= Henri Pezerat =

French chemistry researcher (b. 1928, d. 2009)

Henri Pézerat (April 12, 1928 - February 16, 2009) was a French research director, toxicologist and whistleblower.

==Early life==
Henri was a graduate of the School of Chemistry of Lyon. While working in his Jussieu Campus chemistry laboratory, in 1973 Henri identified asbestos in the white dust falling from the ceiling. After examining the literature on this silicate and discovering its carcinogenic character, he reported this to an inter-union collective on safety.

== Career ==
In 1978, he supported the workers at the Amisol factory in Clermont-Ferrand.

Henri's later activism with the Anti-Asbestos Committee Jussieu and Ban Asbestos France led France to ban asbestos in 1997.

After his retirement, Henri continued to raise awareness around carcinogenic pollutants.

In 1999, he launched the Vincennes Pediatric Cancers Case, alerting the Director General of Health with a letter describing a spatiotemporal aggregate (cluster) of childhood cancers at the Franklin Roosevelt kindergarten, built on the old industrial wasteland left by Kodak factories.

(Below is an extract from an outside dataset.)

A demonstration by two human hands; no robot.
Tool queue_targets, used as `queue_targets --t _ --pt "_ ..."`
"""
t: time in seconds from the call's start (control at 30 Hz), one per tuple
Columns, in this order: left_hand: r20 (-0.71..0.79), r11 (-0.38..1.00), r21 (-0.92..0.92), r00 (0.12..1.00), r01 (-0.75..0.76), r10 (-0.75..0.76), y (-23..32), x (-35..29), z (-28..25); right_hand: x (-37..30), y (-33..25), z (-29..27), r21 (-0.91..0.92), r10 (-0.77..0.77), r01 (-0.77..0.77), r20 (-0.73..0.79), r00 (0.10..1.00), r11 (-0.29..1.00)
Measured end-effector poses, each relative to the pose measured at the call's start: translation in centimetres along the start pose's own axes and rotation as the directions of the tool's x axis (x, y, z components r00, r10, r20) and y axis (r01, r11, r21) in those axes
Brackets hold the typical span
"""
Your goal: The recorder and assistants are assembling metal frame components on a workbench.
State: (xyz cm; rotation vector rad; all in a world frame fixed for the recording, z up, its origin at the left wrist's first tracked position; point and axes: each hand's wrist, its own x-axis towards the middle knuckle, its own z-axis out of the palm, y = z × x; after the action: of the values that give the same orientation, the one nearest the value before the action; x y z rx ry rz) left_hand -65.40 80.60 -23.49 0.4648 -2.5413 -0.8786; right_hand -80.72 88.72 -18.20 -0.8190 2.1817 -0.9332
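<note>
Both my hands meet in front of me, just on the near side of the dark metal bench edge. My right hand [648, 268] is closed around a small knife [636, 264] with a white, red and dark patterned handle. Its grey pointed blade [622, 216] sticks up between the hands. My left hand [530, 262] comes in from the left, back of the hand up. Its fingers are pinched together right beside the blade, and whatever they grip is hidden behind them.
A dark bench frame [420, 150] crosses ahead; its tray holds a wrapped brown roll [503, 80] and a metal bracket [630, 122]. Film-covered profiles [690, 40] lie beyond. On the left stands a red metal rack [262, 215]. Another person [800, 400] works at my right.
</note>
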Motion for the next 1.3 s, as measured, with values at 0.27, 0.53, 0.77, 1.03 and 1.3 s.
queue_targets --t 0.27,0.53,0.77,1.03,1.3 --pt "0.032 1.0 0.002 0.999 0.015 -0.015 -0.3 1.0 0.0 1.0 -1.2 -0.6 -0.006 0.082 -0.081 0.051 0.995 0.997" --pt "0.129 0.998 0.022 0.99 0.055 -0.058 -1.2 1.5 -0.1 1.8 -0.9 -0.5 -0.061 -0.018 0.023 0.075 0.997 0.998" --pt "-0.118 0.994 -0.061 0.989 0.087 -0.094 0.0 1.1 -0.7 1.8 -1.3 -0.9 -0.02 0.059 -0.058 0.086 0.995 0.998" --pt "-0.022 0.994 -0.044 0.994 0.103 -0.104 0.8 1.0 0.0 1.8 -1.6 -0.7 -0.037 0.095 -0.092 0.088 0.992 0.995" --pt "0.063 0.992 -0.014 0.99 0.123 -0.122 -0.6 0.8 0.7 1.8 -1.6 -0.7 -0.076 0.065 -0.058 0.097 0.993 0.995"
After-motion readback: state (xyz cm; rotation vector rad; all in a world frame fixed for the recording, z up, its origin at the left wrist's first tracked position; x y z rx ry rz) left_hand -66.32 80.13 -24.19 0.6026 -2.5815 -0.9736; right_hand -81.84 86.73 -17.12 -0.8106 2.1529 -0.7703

Supporting the parents of the Collectif Vigilance-Franklin, he represented victims on the scientific committee before resigning over a disagreement.

In 2000, he warned against the toxicity of heavy fuel escaping from the ship .

His later fights involved asbestos removal on the aircraft carrier Clemenceau and the determination of the role of aluminum in the genesis of Alzheimer's disease.